Germany has made her “days of memory” into a time of responsibility and repentance. For our part, the word memory almost always rhymes with self-absolution. I beg you, don’t talk to me about “Italians, good people,” because I live at the scene of the crime. In Trieste, Mussolini proclaimed the racial laws against the Jews, and that disgraceful choice had its prelude almost twenty years earlier with the political, economic, and linguistic oppression of the vast Slovene community. I know that during the war there were not only Nazi concentration camps, but also camps run by the Fascists, with thousands of deaths from hunger and privation. Why is there so little talk about that? Why do we keep on digging up the time of the atrocious postwar Yugoslavian vendettas as though they came out of nowhere? Italy has never had its Nuremberg. That’s why it does not have the standing to ask its neighbors to do some cleaning up in their own memories. That’s why a piece of my gulf is still outside of the European Community.
We have dinner at the seaside. On the other side of the restaurant’s glass front, the sky is sporting green and orange stripes. We don’t have the slightest idea how we’re going to head south tomorrow. There aren’t any trains. We’ve seen the station in Narva, as empty as a mortuary. Twenty years ago, the timetable had hundreds of departures for Warsaw, Berlin, and Prague. Today the traffic is limited to five half-empty trains: two from Moscow for Tallinn, two from Tallinn to Saint Petersburg, and one from Narva to the capital. Only east-west trains, and all of them—who knows why—in the middle of the night. During the day, only buses, but even they don’t follow the main axis of our vertical Europe. “Nobody gets off in Narva,” the ticket seller in Saint Petersburg had told us. We’re beginning to understand why.

7. MIDDLE LANDS
“I’M GOING TO TARTU, south of here. Do you want a ride?”
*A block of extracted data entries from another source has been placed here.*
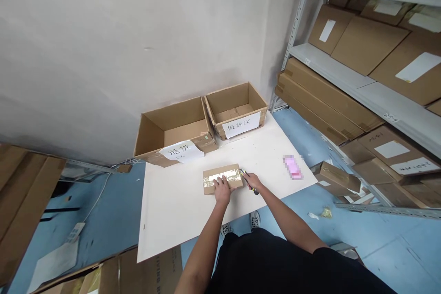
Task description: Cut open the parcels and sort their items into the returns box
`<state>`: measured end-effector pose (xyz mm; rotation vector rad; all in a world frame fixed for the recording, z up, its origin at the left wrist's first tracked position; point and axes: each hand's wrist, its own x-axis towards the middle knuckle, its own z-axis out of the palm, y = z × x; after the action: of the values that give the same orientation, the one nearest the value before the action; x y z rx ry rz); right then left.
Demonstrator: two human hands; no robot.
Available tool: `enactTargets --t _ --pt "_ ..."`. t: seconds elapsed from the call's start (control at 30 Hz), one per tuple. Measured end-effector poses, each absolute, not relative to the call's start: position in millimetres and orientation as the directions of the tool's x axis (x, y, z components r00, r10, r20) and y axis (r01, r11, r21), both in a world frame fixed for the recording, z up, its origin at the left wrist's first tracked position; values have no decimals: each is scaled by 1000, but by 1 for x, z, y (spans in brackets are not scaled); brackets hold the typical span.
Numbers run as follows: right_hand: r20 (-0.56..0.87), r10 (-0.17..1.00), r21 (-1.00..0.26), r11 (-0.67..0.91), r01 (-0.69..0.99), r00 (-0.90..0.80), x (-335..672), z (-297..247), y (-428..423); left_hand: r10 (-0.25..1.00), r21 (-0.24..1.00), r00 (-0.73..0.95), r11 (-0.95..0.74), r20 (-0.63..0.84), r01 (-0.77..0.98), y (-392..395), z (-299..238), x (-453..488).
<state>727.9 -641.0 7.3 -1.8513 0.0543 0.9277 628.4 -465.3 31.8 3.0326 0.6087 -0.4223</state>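
A small taped cardboard parcel (222,177) lies on the white table (179,211). My left hand (221,189) rests on the parcel's near edge with fingers curled over it, holding it down. My right hand (253,180) is closed around a box cutter (246,176) with a dark and yellow handle, its tip at the parcel's right end.
Two open cardboard boxes with paper labels stand at the table's back: a larger left box (172,131) and a smaller right box (237,109). A pink item (292,167) lies on the table's right. Metal shelves (365,82) with flat cartons stand on the right. Cartons lie on the blue floor.
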Motion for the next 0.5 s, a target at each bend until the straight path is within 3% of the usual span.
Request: enactTargets --t 0.3,0.4,0.5 --pt "-636 398 -745 -542 -390 662 691 -4 -682 355 -21 884 -930 -305 366 -461 47 635" --pt "-653 201 -722 -458 -519 730 697 -14 -690 305 38 885 -940 -351 339 -436 58 643" --pt "-644 6 -664 -502 -554 765 711 -26 -694 237 59 907 -960 -348 273 -402 66 649"
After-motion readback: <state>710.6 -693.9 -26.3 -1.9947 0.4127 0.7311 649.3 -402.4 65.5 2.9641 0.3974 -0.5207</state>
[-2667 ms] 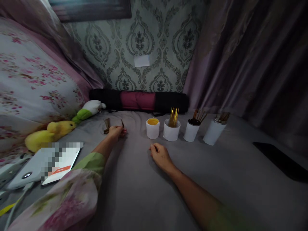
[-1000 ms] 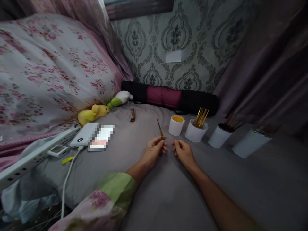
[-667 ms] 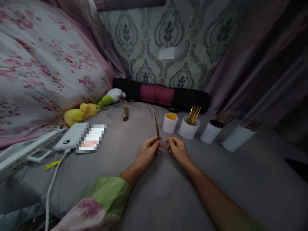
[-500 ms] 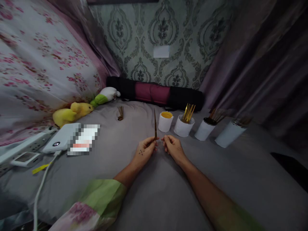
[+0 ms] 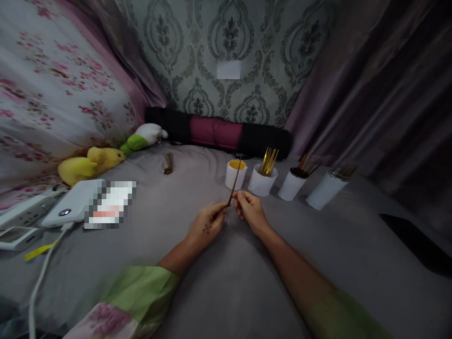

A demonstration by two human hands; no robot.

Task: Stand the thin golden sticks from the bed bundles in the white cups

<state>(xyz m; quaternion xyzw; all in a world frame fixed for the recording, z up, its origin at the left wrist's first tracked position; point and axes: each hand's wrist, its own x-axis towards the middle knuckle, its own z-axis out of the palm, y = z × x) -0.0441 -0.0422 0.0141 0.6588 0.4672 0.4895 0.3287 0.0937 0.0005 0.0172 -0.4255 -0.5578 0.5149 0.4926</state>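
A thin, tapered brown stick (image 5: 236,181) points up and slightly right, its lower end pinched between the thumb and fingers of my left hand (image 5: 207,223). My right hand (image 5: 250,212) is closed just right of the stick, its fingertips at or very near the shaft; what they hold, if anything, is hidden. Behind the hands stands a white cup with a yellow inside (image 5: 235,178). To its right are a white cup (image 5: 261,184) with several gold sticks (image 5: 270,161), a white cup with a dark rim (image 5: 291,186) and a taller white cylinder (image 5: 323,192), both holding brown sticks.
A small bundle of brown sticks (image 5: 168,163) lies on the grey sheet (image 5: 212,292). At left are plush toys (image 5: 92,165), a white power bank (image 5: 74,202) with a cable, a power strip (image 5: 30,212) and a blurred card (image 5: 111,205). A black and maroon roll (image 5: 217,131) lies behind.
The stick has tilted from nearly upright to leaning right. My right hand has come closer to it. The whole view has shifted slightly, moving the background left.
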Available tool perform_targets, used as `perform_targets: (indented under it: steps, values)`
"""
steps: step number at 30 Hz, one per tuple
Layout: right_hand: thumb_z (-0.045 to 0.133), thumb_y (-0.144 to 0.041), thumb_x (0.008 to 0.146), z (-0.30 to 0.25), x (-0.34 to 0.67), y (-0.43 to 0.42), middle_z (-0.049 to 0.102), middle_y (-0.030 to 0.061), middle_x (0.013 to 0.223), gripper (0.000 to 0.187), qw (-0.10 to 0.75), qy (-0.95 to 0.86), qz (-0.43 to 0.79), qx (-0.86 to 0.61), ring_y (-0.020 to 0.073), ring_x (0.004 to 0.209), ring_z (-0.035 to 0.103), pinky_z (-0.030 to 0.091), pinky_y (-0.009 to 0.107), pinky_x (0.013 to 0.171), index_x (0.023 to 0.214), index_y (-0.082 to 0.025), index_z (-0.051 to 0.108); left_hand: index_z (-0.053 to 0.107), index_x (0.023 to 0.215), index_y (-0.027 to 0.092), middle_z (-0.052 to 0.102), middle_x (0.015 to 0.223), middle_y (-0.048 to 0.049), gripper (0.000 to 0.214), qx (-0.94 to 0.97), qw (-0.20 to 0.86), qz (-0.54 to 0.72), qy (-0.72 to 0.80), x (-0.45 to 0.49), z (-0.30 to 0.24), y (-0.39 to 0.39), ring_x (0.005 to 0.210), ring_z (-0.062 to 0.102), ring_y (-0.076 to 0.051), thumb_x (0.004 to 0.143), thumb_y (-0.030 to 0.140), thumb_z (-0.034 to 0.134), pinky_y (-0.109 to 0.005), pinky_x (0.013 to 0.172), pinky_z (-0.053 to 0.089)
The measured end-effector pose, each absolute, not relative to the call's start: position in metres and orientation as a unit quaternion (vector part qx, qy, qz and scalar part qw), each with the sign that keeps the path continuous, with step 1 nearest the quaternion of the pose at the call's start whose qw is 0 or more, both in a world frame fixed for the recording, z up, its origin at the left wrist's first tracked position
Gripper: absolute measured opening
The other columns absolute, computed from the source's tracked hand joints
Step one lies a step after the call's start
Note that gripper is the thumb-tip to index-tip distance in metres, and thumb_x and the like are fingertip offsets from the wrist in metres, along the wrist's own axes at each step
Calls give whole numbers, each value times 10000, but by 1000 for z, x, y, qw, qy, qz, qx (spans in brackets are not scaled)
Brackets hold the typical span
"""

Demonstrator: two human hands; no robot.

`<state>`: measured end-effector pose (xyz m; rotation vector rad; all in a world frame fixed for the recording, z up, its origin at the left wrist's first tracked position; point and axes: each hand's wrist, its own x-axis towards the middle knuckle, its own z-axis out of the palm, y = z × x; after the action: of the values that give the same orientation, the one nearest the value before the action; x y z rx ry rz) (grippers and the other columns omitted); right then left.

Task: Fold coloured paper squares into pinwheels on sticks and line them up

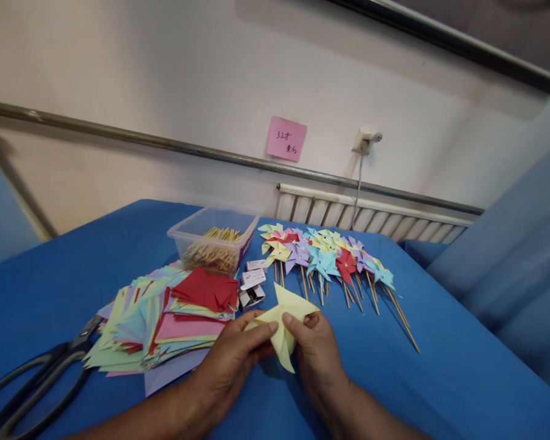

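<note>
Several groups of craft things lie across a blue-clothed table (440,379). At the near left edge rest large black-handled metal scissors (32,379). Just beside them spreads a loose stack of cut coloured paper squares (165,318), with red pieces on top. Behind the stack, toward the far edge, a clear plastic tub (183,235) holds thin wooden sticks (213,250). A few small white cardboard boxes (253,284) sit beside the tub.

At the near edge, in the middle, the left hand (236,354) and the right hand (316,354) are close together. Each pinches a pale yellow folded paper sheet (284,318) between thumb and fingers, holding it just above the cloth.

To the right, a row of finished multicoloured paper pinwheels on wooden sticks (323,256) runs from the tub toward the right edge. By the look of it, a good batch is made. The yellow one is only part-folded and has no stick. Many squares and sticks are unused.
</note>
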<state>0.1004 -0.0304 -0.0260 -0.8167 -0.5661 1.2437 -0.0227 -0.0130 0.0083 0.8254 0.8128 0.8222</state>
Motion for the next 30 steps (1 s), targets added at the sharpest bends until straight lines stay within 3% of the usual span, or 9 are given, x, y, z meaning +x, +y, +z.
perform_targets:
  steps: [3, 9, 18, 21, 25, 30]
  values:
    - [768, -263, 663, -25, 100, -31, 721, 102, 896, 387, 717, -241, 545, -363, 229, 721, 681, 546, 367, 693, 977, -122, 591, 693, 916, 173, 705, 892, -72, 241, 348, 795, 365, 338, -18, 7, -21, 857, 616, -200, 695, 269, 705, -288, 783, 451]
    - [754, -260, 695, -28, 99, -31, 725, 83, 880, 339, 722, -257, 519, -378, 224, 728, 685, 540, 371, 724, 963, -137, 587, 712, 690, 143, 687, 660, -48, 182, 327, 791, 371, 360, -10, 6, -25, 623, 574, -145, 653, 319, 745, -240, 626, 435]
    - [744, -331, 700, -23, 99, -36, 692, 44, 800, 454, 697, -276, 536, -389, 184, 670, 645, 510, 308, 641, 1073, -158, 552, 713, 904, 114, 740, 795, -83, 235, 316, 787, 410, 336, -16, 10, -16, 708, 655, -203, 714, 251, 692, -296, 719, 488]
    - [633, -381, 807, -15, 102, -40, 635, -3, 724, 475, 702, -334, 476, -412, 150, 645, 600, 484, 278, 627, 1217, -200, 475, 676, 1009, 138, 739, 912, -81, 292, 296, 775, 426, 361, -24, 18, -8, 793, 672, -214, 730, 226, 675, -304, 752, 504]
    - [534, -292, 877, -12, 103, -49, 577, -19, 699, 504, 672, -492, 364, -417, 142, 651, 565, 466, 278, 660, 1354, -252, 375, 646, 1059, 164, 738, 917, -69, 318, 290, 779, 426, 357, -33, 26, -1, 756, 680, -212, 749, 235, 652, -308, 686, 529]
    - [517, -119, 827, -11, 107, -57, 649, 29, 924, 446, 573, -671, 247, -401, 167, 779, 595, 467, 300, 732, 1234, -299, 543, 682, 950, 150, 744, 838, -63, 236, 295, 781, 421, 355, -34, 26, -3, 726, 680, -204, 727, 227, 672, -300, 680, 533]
Alexander Adamov, forty-five, a Russian-speaking Estonian citizen, sees us struggling with the extremely complicated bus schedules posted on a bulletin board in the main square of Narva and offers us two seats in his compact car in exchange for gas money. We go for it without a second thought, and here we are riding along amid cleared fields strewn with enormous rocks, left behind by Quaternary glaciers. This is the landscape—vaguely reminiscent of Brittany, or ancient Courland, one of the many mythological regions of Central Europe—that the collision of empires and the mobility of borders have erased from the maps.